Activity:
Please read the records below and return each line holding the string "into".
%%
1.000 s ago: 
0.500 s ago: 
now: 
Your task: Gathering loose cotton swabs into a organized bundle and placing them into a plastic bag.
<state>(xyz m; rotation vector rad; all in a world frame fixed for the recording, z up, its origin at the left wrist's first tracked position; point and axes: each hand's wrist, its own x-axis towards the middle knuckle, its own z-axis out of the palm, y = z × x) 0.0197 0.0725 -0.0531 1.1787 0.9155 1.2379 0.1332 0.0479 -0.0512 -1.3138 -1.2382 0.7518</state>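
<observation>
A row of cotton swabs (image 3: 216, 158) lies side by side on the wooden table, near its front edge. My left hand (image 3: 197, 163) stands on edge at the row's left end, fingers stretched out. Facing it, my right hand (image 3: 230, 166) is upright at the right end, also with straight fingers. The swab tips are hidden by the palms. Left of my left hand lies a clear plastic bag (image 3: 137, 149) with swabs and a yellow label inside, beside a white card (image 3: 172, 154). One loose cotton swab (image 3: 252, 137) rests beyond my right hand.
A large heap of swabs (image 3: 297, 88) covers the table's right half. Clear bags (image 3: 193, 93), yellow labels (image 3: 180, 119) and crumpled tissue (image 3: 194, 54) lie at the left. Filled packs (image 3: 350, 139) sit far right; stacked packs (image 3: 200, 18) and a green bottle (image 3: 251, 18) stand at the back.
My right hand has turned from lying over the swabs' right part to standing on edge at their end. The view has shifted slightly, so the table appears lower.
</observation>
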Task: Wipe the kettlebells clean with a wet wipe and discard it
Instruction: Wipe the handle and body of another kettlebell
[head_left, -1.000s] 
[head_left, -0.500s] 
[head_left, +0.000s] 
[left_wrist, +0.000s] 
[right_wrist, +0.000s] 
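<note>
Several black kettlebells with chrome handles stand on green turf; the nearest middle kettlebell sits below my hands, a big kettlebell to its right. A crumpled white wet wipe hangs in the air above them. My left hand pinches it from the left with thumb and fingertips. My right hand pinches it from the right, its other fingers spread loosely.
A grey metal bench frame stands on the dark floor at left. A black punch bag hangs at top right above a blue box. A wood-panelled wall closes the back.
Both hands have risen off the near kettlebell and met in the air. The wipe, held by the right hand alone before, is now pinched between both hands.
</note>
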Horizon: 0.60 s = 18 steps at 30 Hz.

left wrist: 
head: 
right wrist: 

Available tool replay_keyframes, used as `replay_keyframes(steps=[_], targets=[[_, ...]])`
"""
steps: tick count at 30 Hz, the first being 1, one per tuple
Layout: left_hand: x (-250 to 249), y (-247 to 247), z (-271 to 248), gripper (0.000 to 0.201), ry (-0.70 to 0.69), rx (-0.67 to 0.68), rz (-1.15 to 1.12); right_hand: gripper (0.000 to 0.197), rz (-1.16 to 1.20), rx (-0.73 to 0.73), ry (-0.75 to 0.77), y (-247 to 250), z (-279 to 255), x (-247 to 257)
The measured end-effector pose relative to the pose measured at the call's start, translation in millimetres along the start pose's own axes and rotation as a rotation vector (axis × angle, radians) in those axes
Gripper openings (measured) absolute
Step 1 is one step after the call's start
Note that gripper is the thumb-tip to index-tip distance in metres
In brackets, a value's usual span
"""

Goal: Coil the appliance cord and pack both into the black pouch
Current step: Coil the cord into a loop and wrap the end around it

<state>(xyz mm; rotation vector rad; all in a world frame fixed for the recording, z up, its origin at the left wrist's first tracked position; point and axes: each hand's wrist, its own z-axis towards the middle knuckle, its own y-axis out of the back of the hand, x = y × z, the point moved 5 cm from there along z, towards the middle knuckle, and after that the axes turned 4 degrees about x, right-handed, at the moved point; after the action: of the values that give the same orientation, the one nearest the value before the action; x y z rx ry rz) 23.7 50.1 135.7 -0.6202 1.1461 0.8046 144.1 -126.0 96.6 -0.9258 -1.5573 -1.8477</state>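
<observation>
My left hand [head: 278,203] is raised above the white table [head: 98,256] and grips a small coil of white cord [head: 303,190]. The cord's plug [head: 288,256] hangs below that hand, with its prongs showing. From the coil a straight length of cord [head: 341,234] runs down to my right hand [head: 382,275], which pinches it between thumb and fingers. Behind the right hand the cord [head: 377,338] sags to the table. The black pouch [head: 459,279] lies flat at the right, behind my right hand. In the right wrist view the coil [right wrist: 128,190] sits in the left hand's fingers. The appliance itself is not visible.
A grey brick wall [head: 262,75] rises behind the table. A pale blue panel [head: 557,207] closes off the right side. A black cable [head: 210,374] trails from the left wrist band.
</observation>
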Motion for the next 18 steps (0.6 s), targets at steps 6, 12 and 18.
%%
Reply to the exercise:
Your task: Gathering loose cotton swabs into a organized bundle and placing them into a plastic bag.
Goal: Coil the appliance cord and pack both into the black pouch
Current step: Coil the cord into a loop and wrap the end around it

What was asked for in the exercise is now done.